* WORK REQUIRED *
Search the records for the string "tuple" and return each line that has it.

*** INPUT DATA ***

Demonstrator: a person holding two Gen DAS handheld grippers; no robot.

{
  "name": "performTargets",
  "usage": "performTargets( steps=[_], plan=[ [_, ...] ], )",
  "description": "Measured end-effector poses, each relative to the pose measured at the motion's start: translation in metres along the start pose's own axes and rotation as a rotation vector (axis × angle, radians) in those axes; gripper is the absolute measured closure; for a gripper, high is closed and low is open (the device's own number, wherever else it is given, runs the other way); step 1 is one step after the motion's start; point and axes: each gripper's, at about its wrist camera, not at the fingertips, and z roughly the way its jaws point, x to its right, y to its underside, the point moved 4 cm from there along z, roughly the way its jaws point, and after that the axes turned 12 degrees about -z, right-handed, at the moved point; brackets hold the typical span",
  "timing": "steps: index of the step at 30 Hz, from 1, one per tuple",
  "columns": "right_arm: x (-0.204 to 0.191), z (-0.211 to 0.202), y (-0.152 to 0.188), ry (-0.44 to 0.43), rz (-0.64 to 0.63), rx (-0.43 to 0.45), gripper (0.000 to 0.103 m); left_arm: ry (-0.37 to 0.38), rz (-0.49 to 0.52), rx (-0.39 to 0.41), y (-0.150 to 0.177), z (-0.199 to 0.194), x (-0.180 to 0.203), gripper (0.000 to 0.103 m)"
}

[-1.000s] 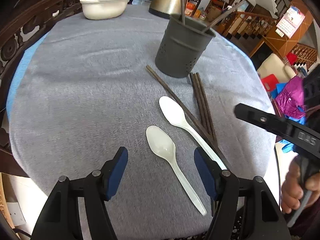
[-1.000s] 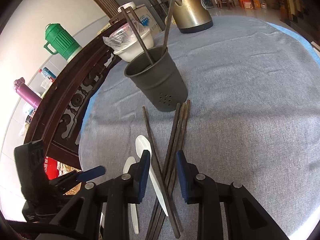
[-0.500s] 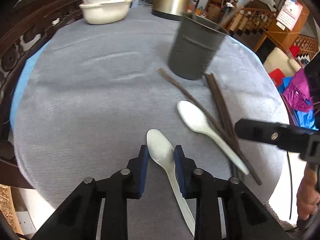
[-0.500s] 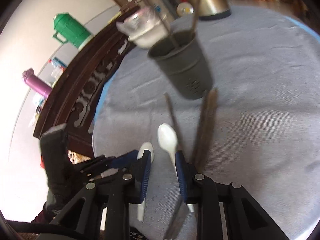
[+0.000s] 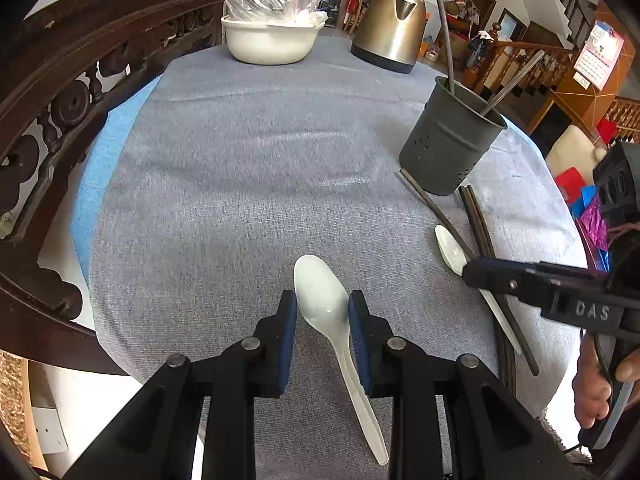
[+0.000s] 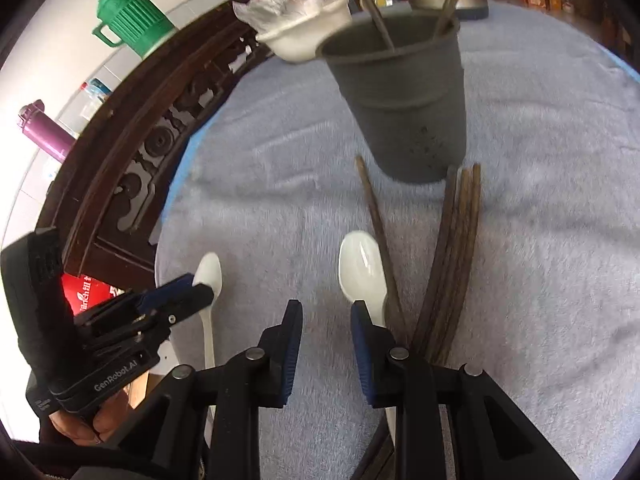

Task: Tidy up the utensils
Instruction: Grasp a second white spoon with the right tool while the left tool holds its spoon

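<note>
Chopsticks (image 6: 452,248) flank the right spoon (image 6: 362,268); both fingers narrowed, grip unclear.

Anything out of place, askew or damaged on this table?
Nothing damaged or spilled. Utensils lie loose on the cloth beside the holder: two white spoons and several chopsticks, one splayed apart. Two chopsticks already stand in the holder.

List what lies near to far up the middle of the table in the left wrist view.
Left tool → white spoon between its pads → bare grey cloth → white bowl and kettle at the far edge.
</note>
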Motion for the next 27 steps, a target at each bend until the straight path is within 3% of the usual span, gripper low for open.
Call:
performTargets(
  steps=[6, 9, 18, 22, 27],
  plan=[
    [0.005, 0.012, -0.019, 0.059, -0.012, -0.007, 0.075, 0.013, 0.016, 0.015, 0.001, -0.005, 0.01, 0.075],
    [0.007, 0.028, -0.024, 0.06, -0.01, -0.062, 0.075, 0.013, 0.022, 0.027, 0.001, -0.009, 0.012, 0.075],
    [-0.002, 0.033, -0.028, 0.143, -0.096, -0.065, 0.074, 0.016, 0.026, 0.043, 0.0, -0.017, 0.014, 0.075],
    [-0.009, 0.034, -0.025, 0.229, -0.17, -0.064, 0.089, 0.012, 0.027, 0.049, 0.001, -0.019, 0.015, 0.075],
    [-0.01, 0.029, -0.024, 0.221, -0.161, -0.039, 0.097, 0.01, 0.021, 0.067, -0.001, -0.026, 0.014, 0.075]
  ],
)
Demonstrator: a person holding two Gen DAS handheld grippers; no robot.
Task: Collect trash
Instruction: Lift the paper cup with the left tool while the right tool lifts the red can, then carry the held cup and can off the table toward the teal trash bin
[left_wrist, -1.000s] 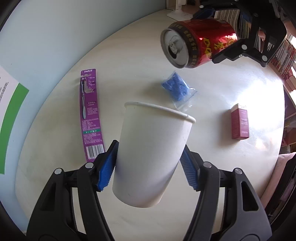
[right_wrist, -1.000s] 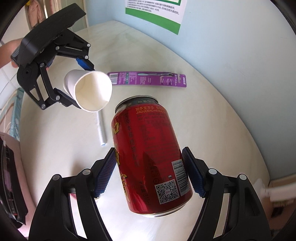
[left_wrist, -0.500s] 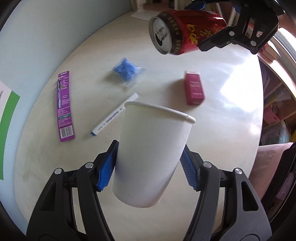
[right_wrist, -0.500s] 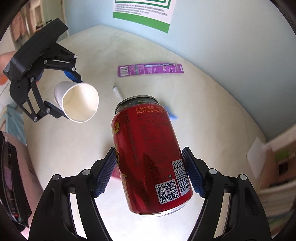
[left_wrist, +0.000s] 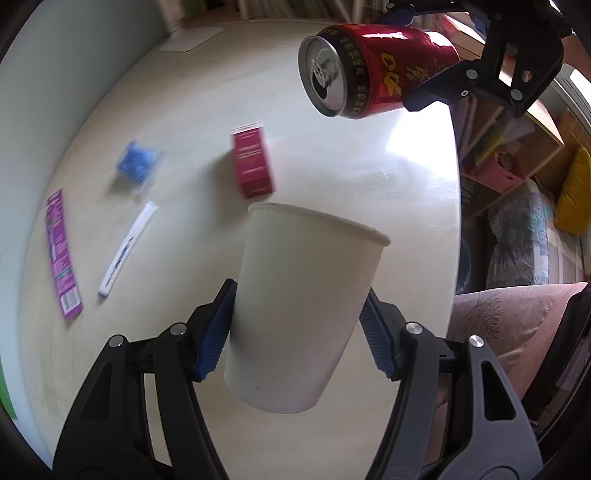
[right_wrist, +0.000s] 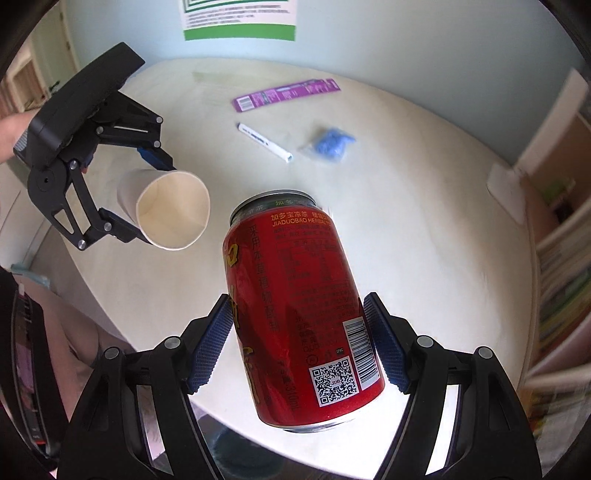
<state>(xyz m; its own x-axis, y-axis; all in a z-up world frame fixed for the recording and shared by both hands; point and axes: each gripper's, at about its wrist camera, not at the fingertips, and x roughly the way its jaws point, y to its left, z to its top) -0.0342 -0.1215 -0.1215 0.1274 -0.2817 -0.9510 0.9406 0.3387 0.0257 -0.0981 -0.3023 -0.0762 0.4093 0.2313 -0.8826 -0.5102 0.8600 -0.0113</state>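
Note:
My left gripper (left_wrist: 299, 332) is shut on a white paper cup (left_wrist: 303, 306) and holds it above the round table. The cup also shows in the right wrist view (right_wrist: 170, 210), mouth toward the camera. My right gripper (right_wrist: 295, 339) is shut on a red drink can (right_wrist: 295, 314), held in the air; the can shows at the top right of the left wrist view (left_wrist: 373, 70). On the cream table (left_wrist: 332, 170) lie a dark pink box (left_wrist: 253, 164), a blue wrapped packet (right_wrist: 330, 144), a white pen (right_wrist: 264, 142) and a purple toothbrush pack (right_wrist: 286, 94).
The table stands against a pale blue wall with a green-and-white poster (right_wrist: 240, 18). Bookshelves (right_wrist: 561, 258) are on the right of the right wrist view. Past the table edge lie cushions and bedding (left_wrist: 517, 236).
Both grippers have pulled back and swung over the table with cup and can still held. The pink box and table edge now sit nearer the cup in the left wrist view.

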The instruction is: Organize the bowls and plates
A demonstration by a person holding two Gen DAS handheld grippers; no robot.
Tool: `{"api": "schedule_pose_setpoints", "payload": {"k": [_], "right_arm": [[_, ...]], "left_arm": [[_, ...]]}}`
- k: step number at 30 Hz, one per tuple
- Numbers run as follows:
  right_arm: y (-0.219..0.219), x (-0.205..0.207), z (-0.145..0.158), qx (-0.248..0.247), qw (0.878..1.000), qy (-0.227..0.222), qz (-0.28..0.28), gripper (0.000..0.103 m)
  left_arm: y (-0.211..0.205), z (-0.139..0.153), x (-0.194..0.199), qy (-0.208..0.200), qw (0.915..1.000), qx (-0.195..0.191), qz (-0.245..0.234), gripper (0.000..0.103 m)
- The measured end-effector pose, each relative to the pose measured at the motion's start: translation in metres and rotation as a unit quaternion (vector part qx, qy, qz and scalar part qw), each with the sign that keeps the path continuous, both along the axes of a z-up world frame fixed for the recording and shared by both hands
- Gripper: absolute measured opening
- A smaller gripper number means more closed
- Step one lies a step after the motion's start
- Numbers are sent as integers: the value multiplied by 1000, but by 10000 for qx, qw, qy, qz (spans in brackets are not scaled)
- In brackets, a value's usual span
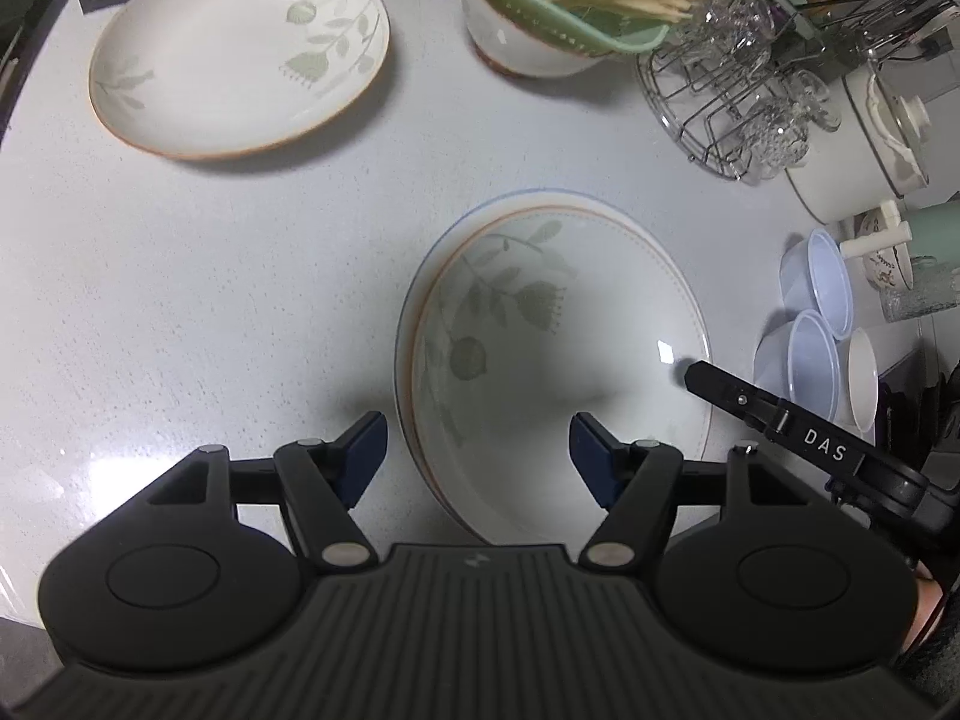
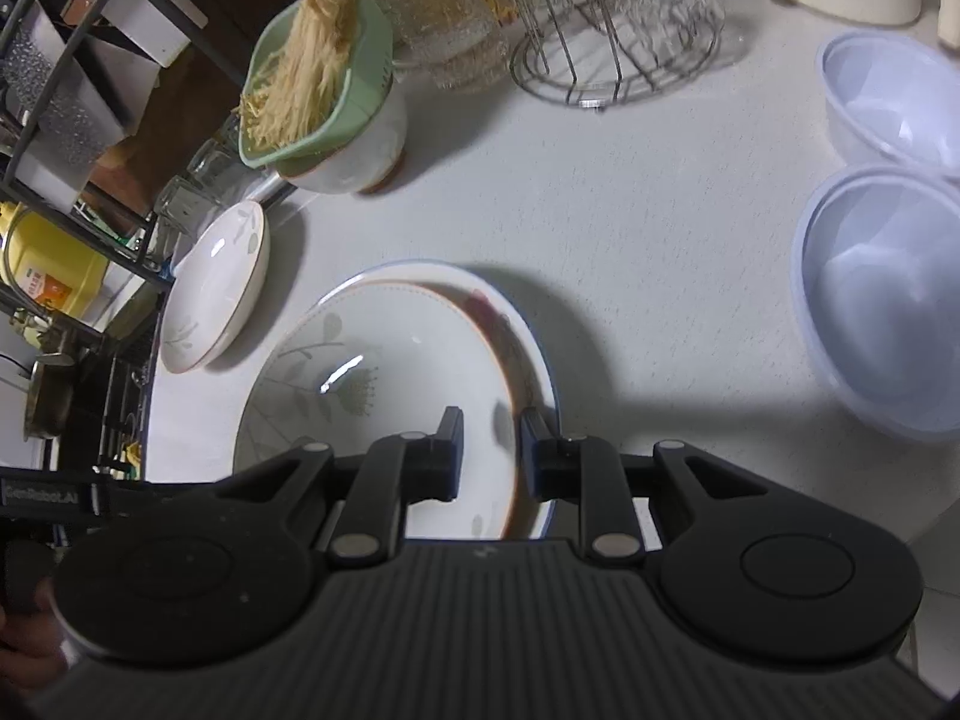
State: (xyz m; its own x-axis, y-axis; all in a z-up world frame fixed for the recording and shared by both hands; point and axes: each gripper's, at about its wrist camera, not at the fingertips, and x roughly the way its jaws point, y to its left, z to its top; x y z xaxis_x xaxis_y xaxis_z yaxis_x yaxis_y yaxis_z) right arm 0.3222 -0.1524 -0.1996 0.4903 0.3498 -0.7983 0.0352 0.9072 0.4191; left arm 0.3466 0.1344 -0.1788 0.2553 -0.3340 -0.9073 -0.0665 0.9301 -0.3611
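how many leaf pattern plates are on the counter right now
2: one leaf-pattern plate sits alone; another tops a blue-rimmed plate, gripped by the right gripper. More may be hidden.

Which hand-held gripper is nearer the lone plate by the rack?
Left. The left hand-held gripper hovers open, well short of the lone plate; the right hand-held gripper straddles the stacked plate's rim.

Leaf-patterned ceramic plate (image 1: 558, 360) stacked on blue-rimmed white plate (image 2: 534, 348), set on speckled white countertop (image 1: 210, 300). Second leaf-patterned plate (image 1: 240, 48) placed behind, to left. Green plastic colander (image 1: 570, 30) nested in white ceramic bowl (image 1: 516, 42) behind. Two translucent plastic bowls (image 2: 882, 300) found right of stack.
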Motion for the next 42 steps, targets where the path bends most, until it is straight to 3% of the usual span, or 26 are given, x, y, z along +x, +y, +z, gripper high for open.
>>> {"api": "schedule_pose_setpoints", "payload": {"k": [5,9,11,13,16,21,26,30,32,38,42], "right_arm": [[1,-3,21,-273,9991,-331,7,25],[3,-6,46,-578,9964,-608,113,46],[5,-7,64,-649,9951,-720,219,69],[8,-6,90,-762,9928,-837,406,79],[23,-4,138,-1110,9866,-757,929,80],[55,-12,215,-1604,9636,-693,2023,80],[88,-6,259,-1829,9436,-610,2690,80],[122,1,274,-1987,9198,-853,3276,80],[135,9,277,-1900,9151,-812,3462,80],[157,39,239,-1287,9222,247,3639,80],[167,61,215,-1270,9216,883,3560,80]], "left_arm": [[-2,27,-6,-444,9985,304,96,72],[0,49,-12,-720,9965,382,190,73],[2,59,-16,-826,9954,405,251,73],[5,67,-18,-888,9946,441,294,73],[13,75,-19,-907,9937,539,372,73],[33,81,-25,-839,9923,722,557,73],[54,81,-32,-734,9904,883,775,73],[70,75,-39,-630,9896,906,921,73],[77,72,-43,-642,9896,856,963,73],[100,55,-53,-484,9900,810,1052,73],[115,45,-59,-446,9899,751,1116,73]]}}
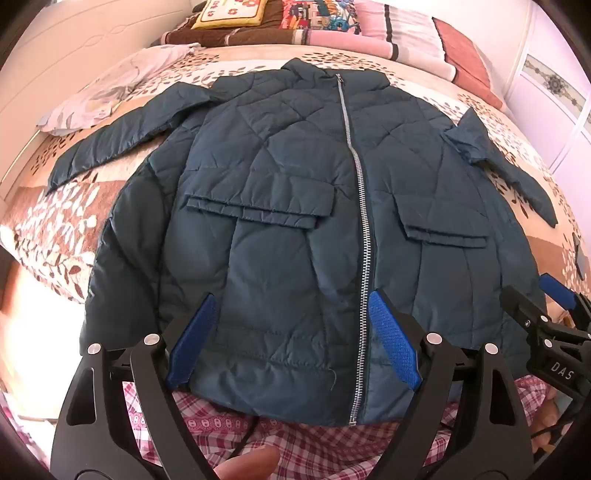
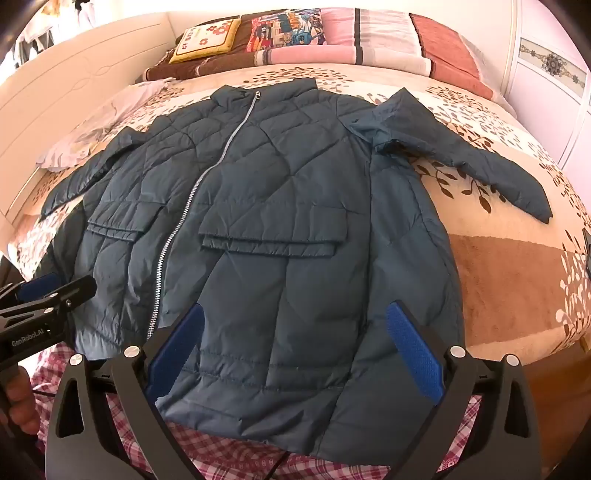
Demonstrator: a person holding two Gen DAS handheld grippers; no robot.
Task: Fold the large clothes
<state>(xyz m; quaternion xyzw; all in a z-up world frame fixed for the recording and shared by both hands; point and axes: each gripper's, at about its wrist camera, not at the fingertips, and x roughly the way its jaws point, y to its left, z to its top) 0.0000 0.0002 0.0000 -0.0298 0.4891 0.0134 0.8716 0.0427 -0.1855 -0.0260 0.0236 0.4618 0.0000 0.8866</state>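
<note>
Jacket [image 1: 295, 221] lies face up on the leaf-patterned bedspread [image 1: 74, 221], its hem toward me and its collar toward the pillows [image 1: 369, 29]. Going left to right, I see one sleeve [image 1: 122, 140] stretched flat outward, a flapped pocket [image 1: 258, 206], the silver zipper [image 1: 356, 192] closed along the front, a second flapped pocket [image 1: 443, 229], then the other sleeve [image 2: 480, 162] angled out. It is dark teal, quilted and puffy. My left gripper [image 1: 291, 343] hangs spread wide over the hem, pinching nothing; my right gripper [image 2: 295, 350] is equally wide apart over the hem's right half.
</note>
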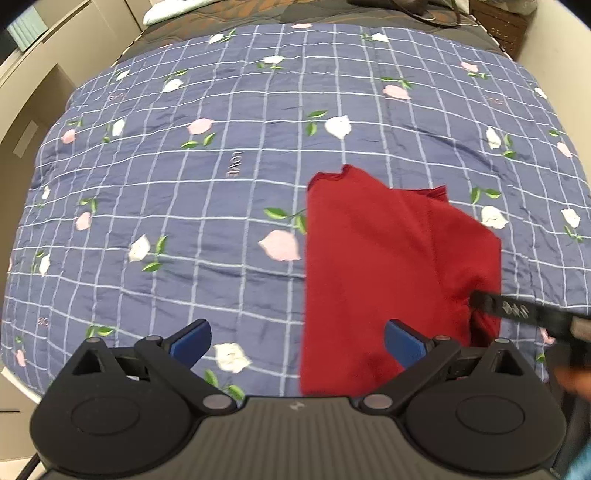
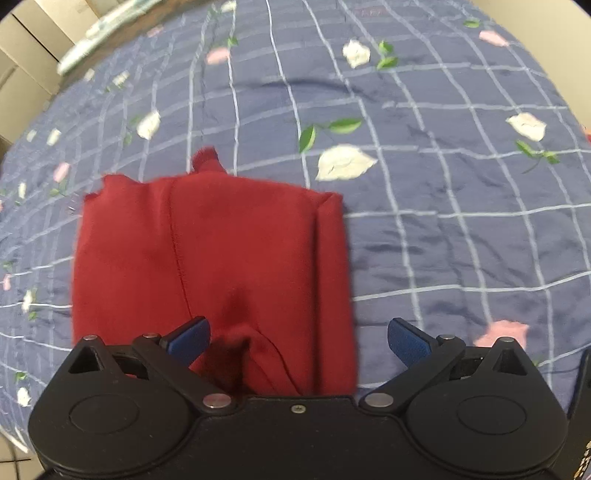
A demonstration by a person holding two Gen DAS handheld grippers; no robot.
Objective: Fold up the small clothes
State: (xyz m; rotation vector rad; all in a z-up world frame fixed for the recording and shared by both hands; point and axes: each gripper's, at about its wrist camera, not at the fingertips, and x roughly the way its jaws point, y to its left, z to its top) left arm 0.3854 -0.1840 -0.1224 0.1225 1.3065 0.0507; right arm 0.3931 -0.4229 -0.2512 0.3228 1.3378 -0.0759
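Observation:
A dark red garment (image 1: 388, 258) lies folded into a rough rectangle on the blue checked quilt (image 1: 221, 206), to the right of the middle. My left gripper (image 1: 298, 343) hovers open over its near left edge, the right pad above the red cloth and the left pad above the quilt. From the right, a black finger (image 1: 495, 306) of my right gripper reaches the garment's right side. In the right wrist view the red garment (image 2: 221, 251) shows a seam and a folded right edge. My right gripper (image 2: 298, 341) stands open over its near edge, holding nothing.
The flowered quilt (image 2: 443, 221) covers a bed. Beige cabinets (image 1: 37, 92) stand along the left side, and a pale pillow (image 1: 166, 11) lies at the bed's far end. Dark cables (image 1: 413, 11) and a wooden piece (image 1: 502, 26) sit at the far right.

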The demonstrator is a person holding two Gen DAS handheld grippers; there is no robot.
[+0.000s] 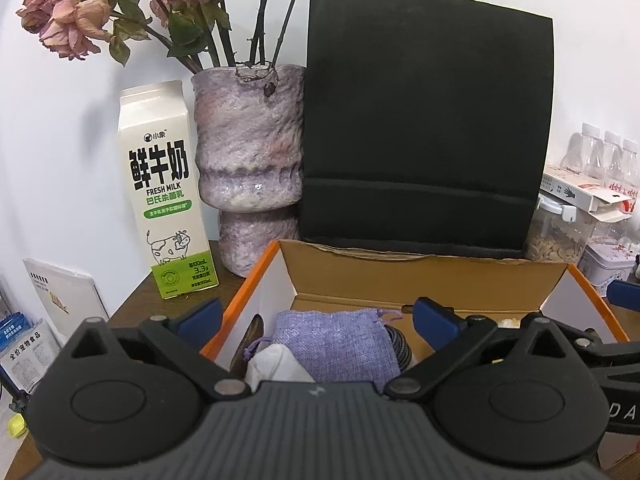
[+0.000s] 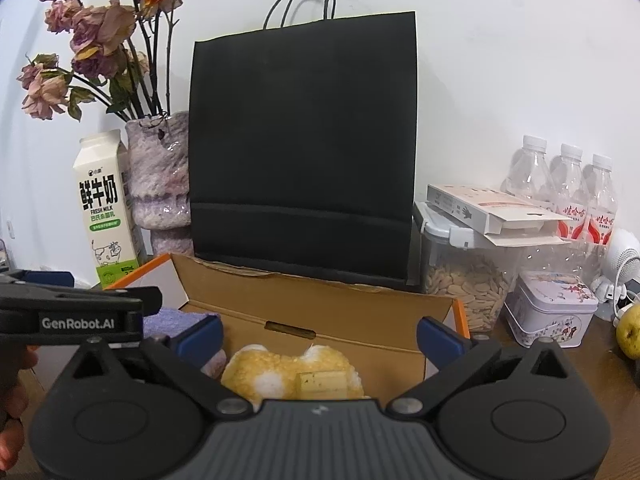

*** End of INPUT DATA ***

* ANSWER FOR THE TASK *
  "timing": "steps: index of the step at 30 Hz, from 1, one per tuple",
- k: step number at 30 Hz, one per tuple

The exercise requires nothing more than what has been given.